Bundesverband Trans*

1) Das „Transsexuellengesetz“ (TSG) verletzt in der aktuellen Form die Grundrechte von trans* Personen. Werden Sie die selbstbestimmte Änderung des Geschlechtseintrags für alle trans*, inter* und nicht-binären Personen einführen, sodass die Erklärung der Person selbst vor dem Standesamt ausreicht?

Für uns als Freie Demokraten umfasst das Recht auf freie Entfaltung der Persönlichkeit auch das Recht auf einen selbstbestimmten Umgang mit der eigenen geschlechtlichen Identität. Das derzeitige Transsexuellengesetz (TSG) wollen wir abschaffen und durch ein Selbstbestimmungsgesetz ersetzen, da das TSG eine solche Selbstbestimmung nicht gewährleistet, sondern insbesondere trans* und nichtbinäre Personen benachteiligt. Schon seit 2015 empfiehlt der Europarat seinen Mitgliedstaaten über die Resolution 2048, dass Personen "schnell und transparent" eine Änderung der Geschlechtsangabe möglich gemacht werden soll. Das Verfahren solle allein auf der selbstbestimmten Entscheidung der jeweiligen Person beruhen. Diese Empfehlung hat die Bundesregierung gänzlich ignoriert: In dieser Legislaturperiode hat die Fraktion der Freien Demokraten im Deutschen Bundestag deshalb einen Gesetzentwurf zur geschlechtlichen Selbstbestimmung eingebracht (vgl. BT-Drs. 19/20048). Damit wäre für die Änderung des Geschlechtseintrages eine einfache Erklärung gegenüber dem Standesamt möglich gewesen und hätte endlich die Notwendigkeit von oftmals diskriminierenden Verfahren zur Erstellung von Gutachten beendet. Da die Große Koalition diesen Antrag abgelehnt hat, werden wir uns weiterhin mit voller Kraft für geschlechtliche Selbstbestimmung einsetzen.

2) 2022 tritt der Diagnosekatalog ICD-11 in Kraft. Darin wird Trans*geschlechtlichkeit entpsychopathologisiert und als behandlungswürdiger Zustand gefasst. Wie werden Sie den Zugang zu geschlechtsangleichenden Maßnahmen für trans* und nicht-binäre Personen nach Einführung der ICD-11 sicherstellen?

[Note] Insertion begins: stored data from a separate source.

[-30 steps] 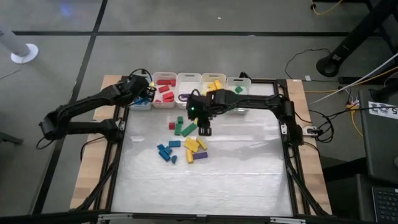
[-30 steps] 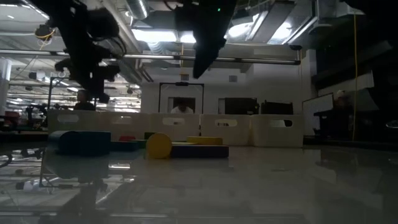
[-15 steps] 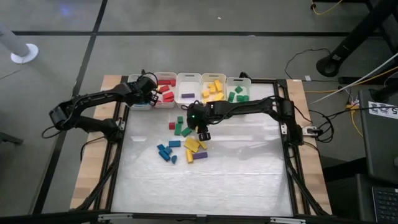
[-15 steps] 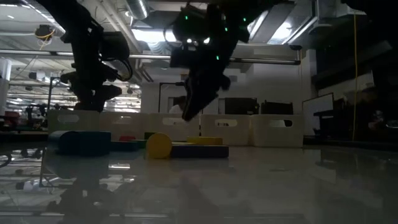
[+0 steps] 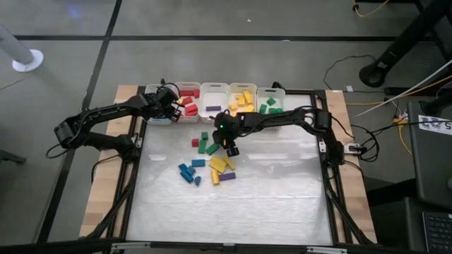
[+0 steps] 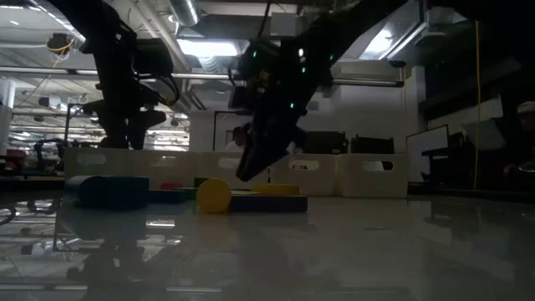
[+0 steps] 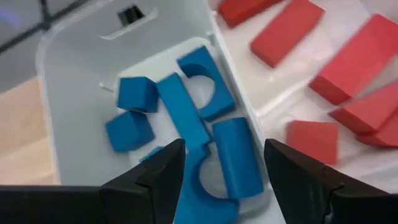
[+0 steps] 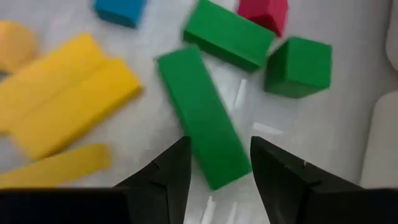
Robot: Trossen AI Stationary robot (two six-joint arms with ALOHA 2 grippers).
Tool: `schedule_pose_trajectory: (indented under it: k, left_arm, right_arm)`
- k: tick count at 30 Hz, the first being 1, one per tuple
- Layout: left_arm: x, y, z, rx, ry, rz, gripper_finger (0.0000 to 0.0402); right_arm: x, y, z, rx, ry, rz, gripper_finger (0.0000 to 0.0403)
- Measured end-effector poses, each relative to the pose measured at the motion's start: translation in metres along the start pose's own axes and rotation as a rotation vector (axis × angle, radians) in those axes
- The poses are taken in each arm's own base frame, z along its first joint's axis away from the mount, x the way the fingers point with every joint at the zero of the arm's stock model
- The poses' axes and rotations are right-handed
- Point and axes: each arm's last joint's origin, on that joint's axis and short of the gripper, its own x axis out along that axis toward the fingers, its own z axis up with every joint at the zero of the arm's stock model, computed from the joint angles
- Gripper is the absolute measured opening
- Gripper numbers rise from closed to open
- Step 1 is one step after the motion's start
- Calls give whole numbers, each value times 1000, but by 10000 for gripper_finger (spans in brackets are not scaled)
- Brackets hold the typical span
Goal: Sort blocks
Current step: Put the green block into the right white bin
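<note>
Shiny white bench [image 5: 268, 197] has lots of bare room up front. Small bright toy blocks [image 5: 210, 164] lie mid-bench. The right tool [image 5: 231, 149], fingers apart and empty, hangs over a long green bar [image 8: 204, 116]. The left tool [image 7: 222, 163], wide open, empty, hovers above blue blocks in the far white plastic bin [image 7: 74, 93].

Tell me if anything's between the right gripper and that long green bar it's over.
Nothing visible. The right gripper hangs open directly above the long green bar, with bare table on both sides of the bar. A second green bar lies just beyond its far end.
</note>
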Motion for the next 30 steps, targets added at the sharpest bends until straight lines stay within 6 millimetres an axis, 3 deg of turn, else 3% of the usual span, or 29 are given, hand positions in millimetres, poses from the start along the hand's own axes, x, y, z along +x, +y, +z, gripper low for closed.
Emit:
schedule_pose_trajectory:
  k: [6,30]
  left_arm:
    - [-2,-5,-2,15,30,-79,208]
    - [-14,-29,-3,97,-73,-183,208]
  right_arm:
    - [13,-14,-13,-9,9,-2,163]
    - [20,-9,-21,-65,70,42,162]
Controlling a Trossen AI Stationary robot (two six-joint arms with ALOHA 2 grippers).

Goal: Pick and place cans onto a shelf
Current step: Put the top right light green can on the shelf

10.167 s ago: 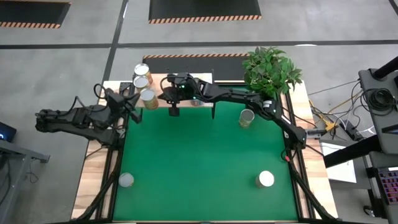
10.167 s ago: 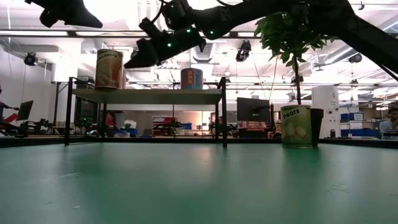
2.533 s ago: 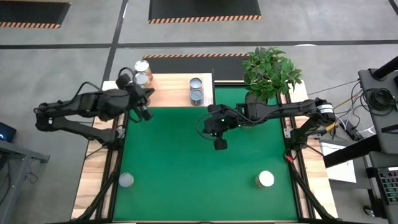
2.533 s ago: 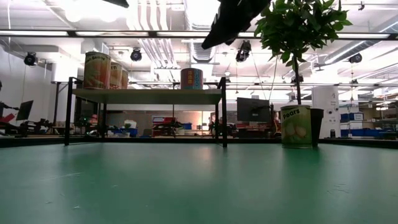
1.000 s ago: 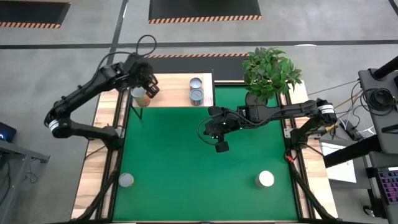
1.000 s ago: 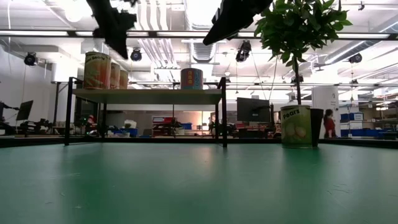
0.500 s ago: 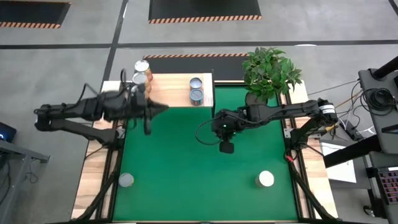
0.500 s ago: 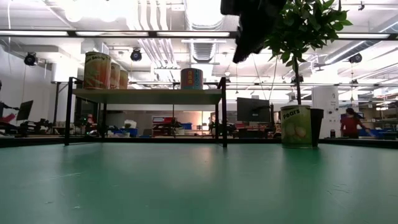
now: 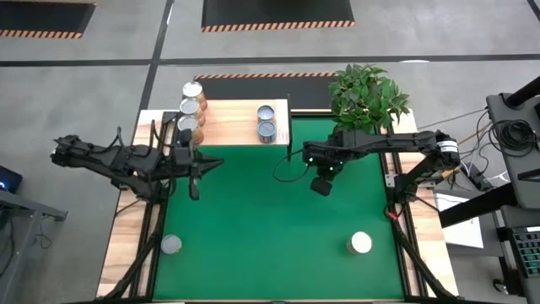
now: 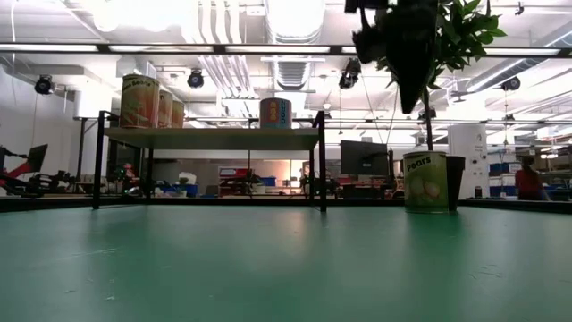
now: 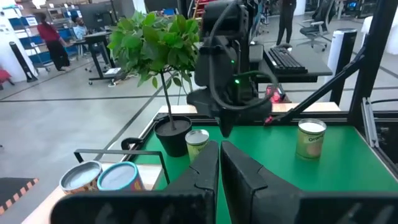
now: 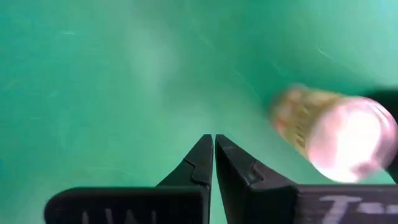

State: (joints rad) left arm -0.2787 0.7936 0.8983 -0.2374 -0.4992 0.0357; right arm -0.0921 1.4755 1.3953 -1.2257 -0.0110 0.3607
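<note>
The shelf (image 9: 232, 122) stands at the table's far edge and bears three cans (image 9: 191, 108) at its left end and two cans (image 9: 266, 121) at its right end. Its plank also shows in the low view (image 10: 210, 138). Another can (image 10: 425, 182) stands on the green mat beside the plant pot; in the right wrist view this can (image 12: 336, 137) lies just beside my fingers. Two more cans (image 9: 171, 245) (image 9: 361, 243) stand near the front edge. My left gripper (image 9: 215, 160) is shut, level, pointing right, in front of the shelf's left end. My right gripper (image 10: 404, 103) is shut and points down above the mat.
A leafy plant (image 9: 367, 93) in a dark pot stands at the far right corner, close behind my right arm. The green mat (image 9: 270, 236) between the two front cans is bare. Wooden borders (image 9: 126, 245) run along both sides.
My left gripper has swung from above the shelf's left cans toward the near edge, down in front of the shelf, and turned level to point right. My right gripper has moved toward the table's right edge, nearer the can by the plant, and tipped to point down.
</note>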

Wir setzen uns dafür ein, dass trans* und nicht-binäre Personen einen Anspruch auf die Übernahme von geschlechtsangleichendef Maßnahmen, einschließlich Hormontherapie sowie der Angleichung der primären und sekundären Geschlechtsmerkmale, durch die Krankenkassen haben. Dabei muss medizinisches Personal für den Umgang mit trans* und nicht-binären Personen sensibilisiert sein. Als wichtig erachten wir auch ein ausreichendes und flächendeckendes Beratungs- und Aufklärungsangebot zu geschlechtsangleichenden Maßnahmen für trans* und inter* Personen, auch um mögliche Ängste, die aus der einstigen Pathologisierung entstanden sind, abzubauen.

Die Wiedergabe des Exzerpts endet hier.